Instructions to follow —
Starting with the first line below, extract each line through the one that contains "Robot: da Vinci", inclusive, excluding pictures.
----
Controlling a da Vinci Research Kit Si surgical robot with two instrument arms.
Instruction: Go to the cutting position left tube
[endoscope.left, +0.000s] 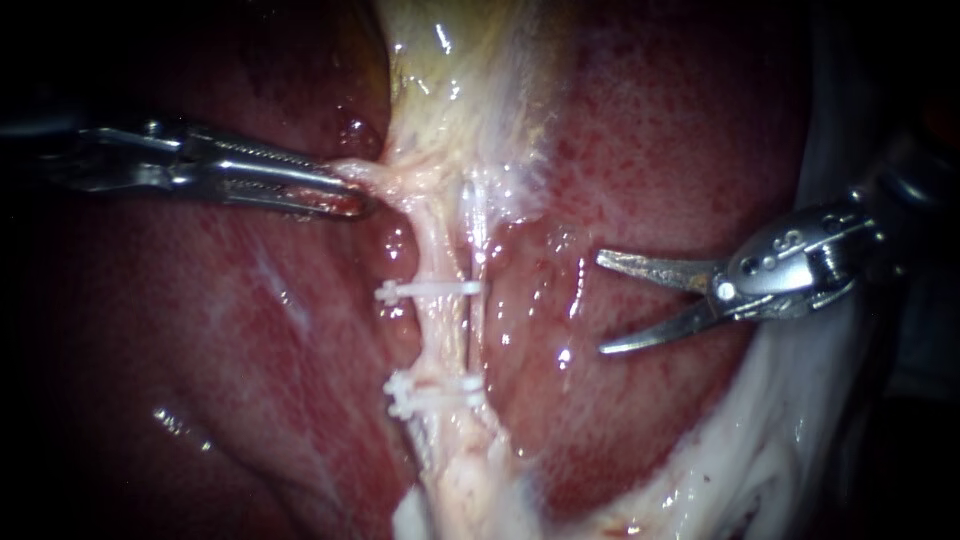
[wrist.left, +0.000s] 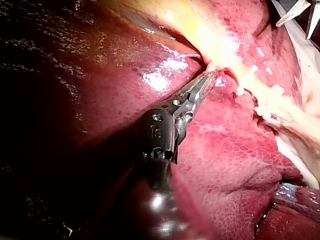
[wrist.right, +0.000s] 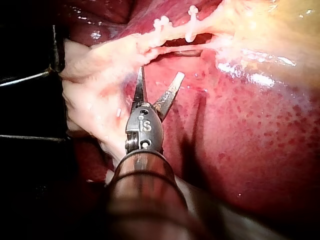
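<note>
My left instrument (endoscope.left: 355, 195) has its jaws clamped on pale tissue (endoscope.left: 378, 176). The left tube (endoscope.left: 432, 340) looks soft and slippery. My right instrument (endoscope.left: 602, 304), jaws apart, should probably bite between the clips (endoscope.left: 428, 291).

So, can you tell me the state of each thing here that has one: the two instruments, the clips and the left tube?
Left instrument: jaws shut on pale tissue beside the tube's upper end.
Right instrument: jaws open, holding nothing, apart from the tube.
Upper clip: closed across the tube.
Lower clip: closed across the tube.
Left tube: whole between the clips, not cut.
</note>
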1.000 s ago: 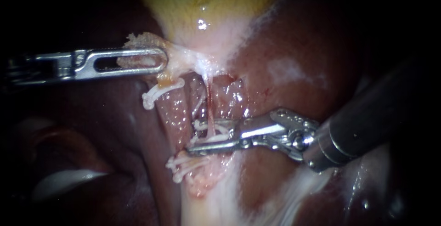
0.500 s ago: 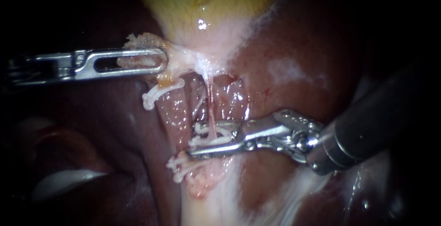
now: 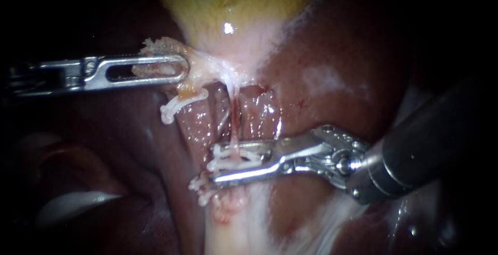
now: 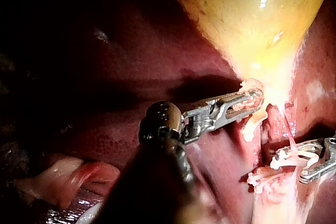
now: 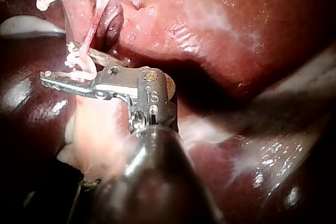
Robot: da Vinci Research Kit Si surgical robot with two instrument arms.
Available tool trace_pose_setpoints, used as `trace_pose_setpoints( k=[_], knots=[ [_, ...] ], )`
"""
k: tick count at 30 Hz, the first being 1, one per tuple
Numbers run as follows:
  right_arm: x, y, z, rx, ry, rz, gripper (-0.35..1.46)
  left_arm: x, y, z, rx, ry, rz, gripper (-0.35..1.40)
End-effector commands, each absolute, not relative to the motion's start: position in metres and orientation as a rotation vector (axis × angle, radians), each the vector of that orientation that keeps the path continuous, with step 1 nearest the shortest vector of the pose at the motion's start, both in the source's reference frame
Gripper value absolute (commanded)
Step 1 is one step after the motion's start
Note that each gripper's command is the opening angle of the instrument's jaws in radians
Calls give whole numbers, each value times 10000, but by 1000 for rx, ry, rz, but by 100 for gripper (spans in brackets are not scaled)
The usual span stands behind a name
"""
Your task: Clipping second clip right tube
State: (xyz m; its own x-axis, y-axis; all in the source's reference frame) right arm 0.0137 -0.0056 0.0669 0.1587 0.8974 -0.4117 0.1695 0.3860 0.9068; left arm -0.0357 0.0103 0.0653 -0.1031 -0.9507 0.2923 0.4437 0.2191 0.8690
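The yellow gallbladder [image 3: 233,6] narrows down to a pale neck. My left instrument [image 3: 166,69] is shut on tissue at that neck and holds it to the left. From the neck a thin pink right tube [image 3: 236,117] runs down. My right instrument [image 3: 213,163] straddles it from the right, its jaws shut on a white clip [image 3: 236,157] that sits around the tube. The left wrist view shows the left instrument [image 4: 247,100] and the same clip [image 4: 289,157]. In the right wrist view the clip [image 5: 79,65] lies between the right instrument's jaws [image 5: 65,72].
Dark red liver [image 3: 332,79] surrounds the site. The left tube [image 3: 194,123] carries one white clip [image 3: 174,107] high up. More white clips [image 3: 205,188] cluster just under my right instrument's lower jaw. Pale tissue [image 3: 228,234] runs downward.
My right instrument has slid a little down along the right tube with the clip, closer to the lower clips. The left instrument has held still.
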Motion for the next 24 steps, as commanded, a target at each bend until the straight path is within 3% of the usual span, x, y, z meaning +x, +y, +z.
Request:
trace_pose_setpoints(
  k=[1, 7, 10, 13, 17, 24],
  knots=[
    [137, -56, 669, 1075, 1329, 698, 46, -357, 103, 654, 608, -1107, -1304, -35],
    [137, -56, 670, 1079, 1327, 704, 43, -357, 103, 654, 608, -1107, -1305, -35],
    [137, -55, 671, 1079, 1327, 704, 31, -357, 103, 654, 608, -1107, -1305, -35],
    [136, -52, 674, 1080, 1327, 703, 12, -357, 103, 654, 608, -1107, -1305, -35],
    [130, -49, 678, 1068, 1326, 713, -35, -357, 103, 654, 608, -1107, -1305, -35],
    [122, -46, 684, 1029, 1280, 731, -35, -358, 103, 654, 607, -1107, -1305, -35]
  ],
)
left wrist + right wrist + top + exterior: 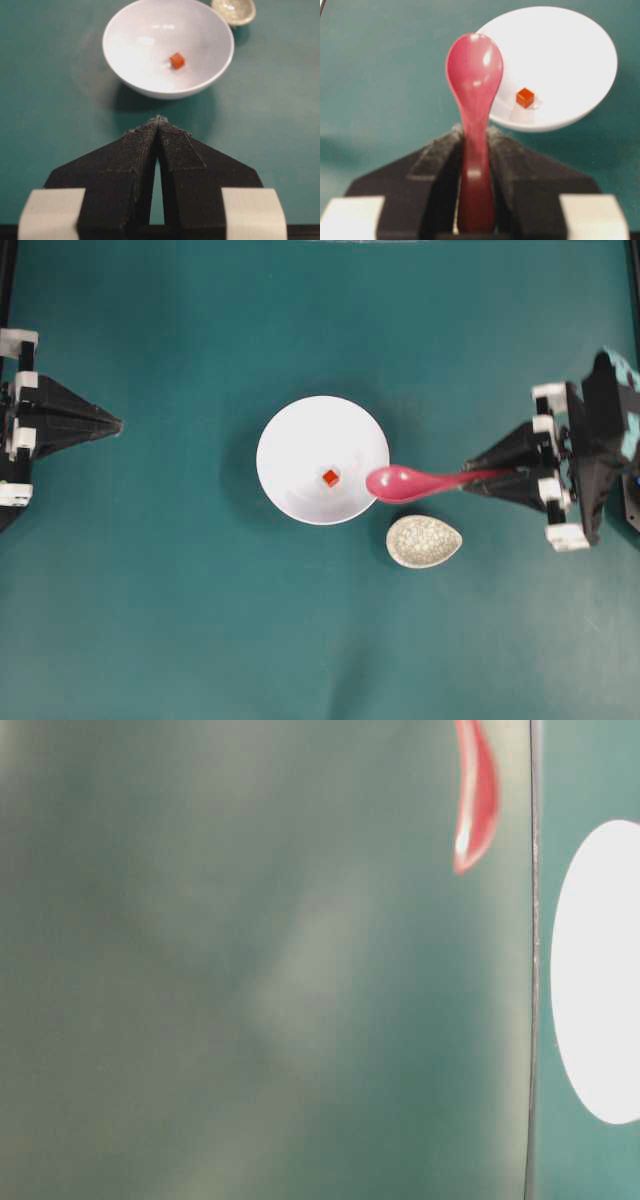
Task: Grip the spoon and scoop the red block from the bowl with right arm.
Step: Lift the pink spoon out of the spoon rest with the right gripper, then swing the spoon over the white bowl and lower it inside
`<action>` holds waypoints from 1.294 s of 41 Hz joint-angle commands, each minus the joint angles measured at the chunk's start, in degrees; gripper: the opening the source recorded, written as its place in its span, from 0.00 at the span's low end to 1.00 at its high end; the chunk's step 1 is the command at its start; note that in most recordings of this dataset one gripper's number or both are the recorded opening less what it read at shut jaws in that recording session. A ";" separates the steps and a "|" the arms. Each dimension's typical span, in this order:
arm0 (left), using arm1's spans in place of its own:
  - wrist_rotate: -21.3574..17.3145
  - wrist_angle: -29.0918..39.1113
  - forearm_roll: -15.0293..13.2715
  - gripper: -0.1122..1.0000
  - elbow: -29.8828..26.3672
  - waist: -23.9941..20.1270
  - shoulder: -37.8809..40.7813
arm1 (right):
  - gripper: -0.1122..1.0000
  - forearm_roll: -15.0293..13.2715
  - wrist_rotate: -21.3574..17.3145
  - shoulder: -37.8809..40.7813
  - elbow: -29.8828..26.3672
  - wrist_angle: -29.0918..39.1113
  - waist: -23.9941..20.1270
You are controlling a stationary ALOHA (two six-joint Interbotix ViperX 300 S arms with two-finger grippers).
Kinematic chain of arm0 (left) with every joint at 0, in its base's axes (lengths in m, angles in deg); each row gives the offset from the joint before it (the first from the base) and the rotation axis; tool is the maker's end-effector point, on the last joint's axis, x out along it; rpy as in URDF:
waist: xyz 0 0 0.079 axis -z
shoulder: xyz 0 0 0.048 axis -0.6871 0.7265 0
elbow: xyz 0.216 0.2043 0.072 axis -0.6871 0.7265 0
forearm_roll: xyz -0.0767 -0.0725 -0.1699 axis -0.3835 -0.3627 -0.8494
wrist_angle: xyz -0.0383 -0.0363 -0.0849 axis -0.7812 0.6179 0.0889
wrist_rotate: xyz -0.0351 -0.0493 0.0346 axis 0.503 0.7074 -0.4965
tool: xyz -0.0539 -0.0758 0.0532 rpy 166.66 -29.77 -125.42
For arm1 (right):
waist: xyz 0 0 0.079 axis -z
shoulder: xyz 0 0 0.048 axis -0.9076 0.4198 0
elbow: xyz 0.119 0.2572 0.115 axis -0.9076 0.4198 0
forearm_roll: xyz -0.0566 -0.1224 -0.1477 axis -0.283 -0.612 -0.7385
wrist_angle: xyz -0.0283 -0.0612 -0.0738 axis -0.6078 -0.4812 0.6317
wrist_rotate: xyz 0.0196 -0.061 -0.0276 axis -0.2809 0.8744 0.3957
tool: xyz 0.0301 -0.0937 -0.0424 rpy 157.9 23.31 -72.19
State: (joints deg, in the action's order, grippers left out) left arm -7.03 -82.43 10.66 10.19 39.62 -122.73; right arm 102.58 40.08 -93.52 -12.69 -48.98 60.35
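Overhead, the right gripper [478,477] clamps the pink spoon [415,481] by its handle. Its scoop overlaps the white bowl's [290,430] right rim; the red block [330,477] sits inside.

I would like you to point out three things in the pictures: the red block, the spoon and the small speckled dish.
red block [331,477], overhead view, on its top face.
spoon [474,67], right wrist view, on the middle of its scoop.
speckled dish [424,541], overhead view, on the middle of its inside.

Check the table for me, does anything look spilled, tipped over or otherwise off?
Nothing stands out. The bowl sits upright with the red block inside, the speckled dish is upright beside it, and the spoon is held level in the right arm's jaws.
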 commanded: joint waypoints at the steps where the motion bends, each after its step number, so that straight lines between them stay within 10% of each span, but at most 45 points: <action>1: -0.09 -0.18 0.09 0.10 -0.88 -0.26 0.53 | 0.32 -0.18 0.18 -0.09 -4.39 5.01 2.81; 53: 0.00 1.85 0.09 0.10 -0.88 -0.26 0.26 | 0.32 -3.08 -0.97 16.17 -32.34 44.12 16.00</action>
State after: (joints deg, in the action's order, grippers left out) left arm -7.03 -80.32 10.66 10.19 39.62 -122.73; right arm 99.77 39.29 -78.31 -41.87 -6.27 76.17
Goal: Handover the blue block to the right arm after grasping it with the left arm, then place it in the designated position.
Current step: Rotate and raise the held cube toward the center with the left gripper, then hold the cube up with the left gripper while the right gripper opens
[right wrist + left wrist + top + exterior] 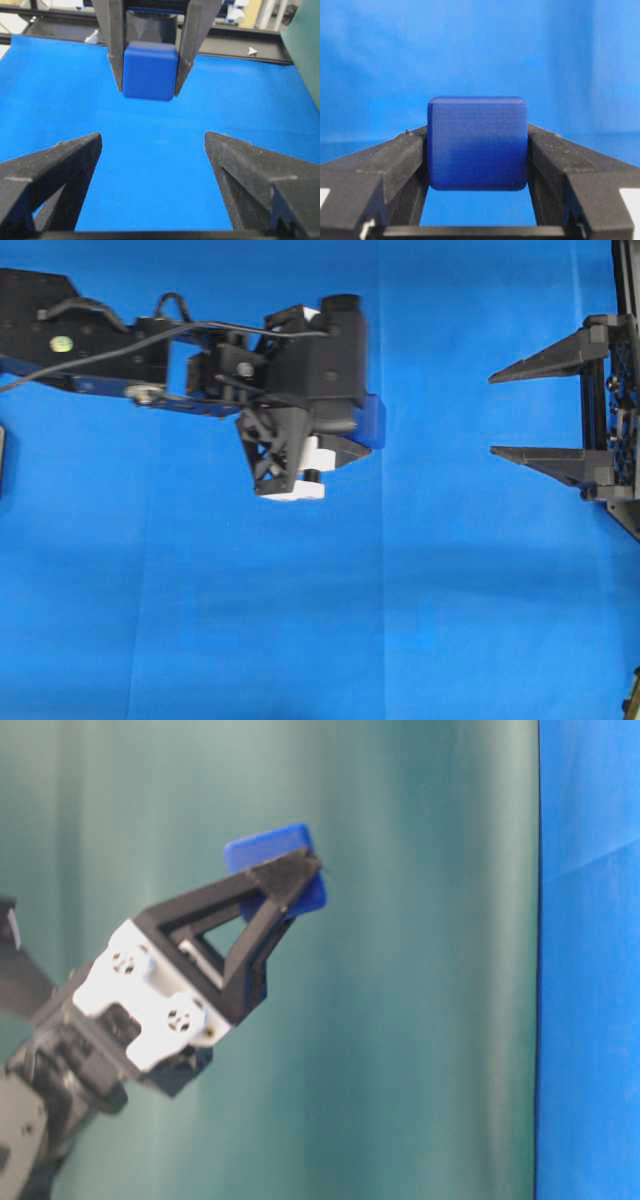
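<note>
- Blue block sits clamped between the two fingers of the left pincer, held up in the air above the blue cloth that covers the tabletop; in the table-level view it is pinched only at the very fingertips.
- Right pincer is spread wide with nothing in it, well apart from the block, its two fingers pointing toward the left arm. From its own camera the block hangs ahead, a little left of the middle of the gap.
- Risk, slipping: the grip is only at the tips, so I judge that a small push from the right fingers could turn the block or knock it out, and it would fall on the cloth.
- Risk, collision: the left fingers cover two sides of the block, so the right pincer must close on the free sides; otherwise, I think, it strikes the left fingers.
- Risk, timing: if the left pincer lets go before the right one has closed firmly, the block will probably drop.
- Containers: no box, bowl or tray shows in any view, and I cannot see a marked place for the block.
</note>
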Controlling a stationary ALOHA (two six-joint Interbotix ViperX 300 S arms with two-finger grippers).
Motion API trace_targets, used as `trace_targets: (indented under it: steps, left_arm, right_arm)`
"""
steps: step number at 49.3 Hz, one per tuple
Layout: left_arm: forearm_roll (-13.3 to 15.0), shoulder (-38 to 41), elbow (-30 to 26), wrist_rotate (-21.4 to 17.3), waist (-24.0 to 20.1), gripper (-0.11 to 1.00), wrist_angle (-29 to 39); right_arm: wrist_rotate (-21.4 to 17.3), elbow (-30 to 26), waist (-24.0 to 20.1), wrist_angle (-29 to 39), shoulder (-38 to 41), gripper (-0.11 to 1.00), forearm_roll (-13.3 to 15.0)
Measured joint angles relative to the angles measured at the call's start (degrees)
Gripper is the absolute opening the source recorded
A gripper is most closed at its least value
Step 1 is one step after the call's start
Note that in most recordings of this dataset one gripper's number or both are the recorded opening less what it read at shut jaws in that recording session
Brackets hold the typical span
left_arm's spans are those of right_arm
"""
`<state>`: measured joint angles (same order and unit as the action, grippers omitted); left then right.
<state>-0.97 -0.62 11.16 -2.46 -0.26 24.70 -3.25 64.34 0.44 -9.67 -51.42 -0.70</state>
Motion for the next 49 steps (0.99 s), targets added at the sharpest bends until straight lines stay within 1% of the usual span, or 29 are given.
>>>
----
Solution below —
Controlling a da Vinci Research Kit Si surgical robot with two instrument arms.
Instruction: Go to the cutting position left tube
[endoscope.left, +0.000s] 
[wrist.left, +0.000s] 
[wrist.right, +0.000s] 
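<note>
My left instrument (endoscope.left: 355, 195) has its jaws clamped on pale tissue (endoscope.left: 378, 176). The left tube (endoscope.left: 432, 340) looks soft and slippery. My right instrument (endoscope.left: 602, 304), jaws apart, should probably bite between the clips (endoscope.left: 428, 291).

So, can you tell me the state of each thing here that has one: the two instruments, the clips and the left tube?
Left instrument: jaws shut on pale tissue beside the tube's upper end.
Right instrument: jaws open, holding nothing, apart from the tube.
Upper clip: closed across the tube.
Lower clip: closed across the tube.
Left tube: whole between the clips, not cut.
</note>
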1.000 s ago: 
0.500 s ago: 
now: 
now: 
now: 
Robot: da Vinci Research Kit Si surgical robot with two instrument arms.

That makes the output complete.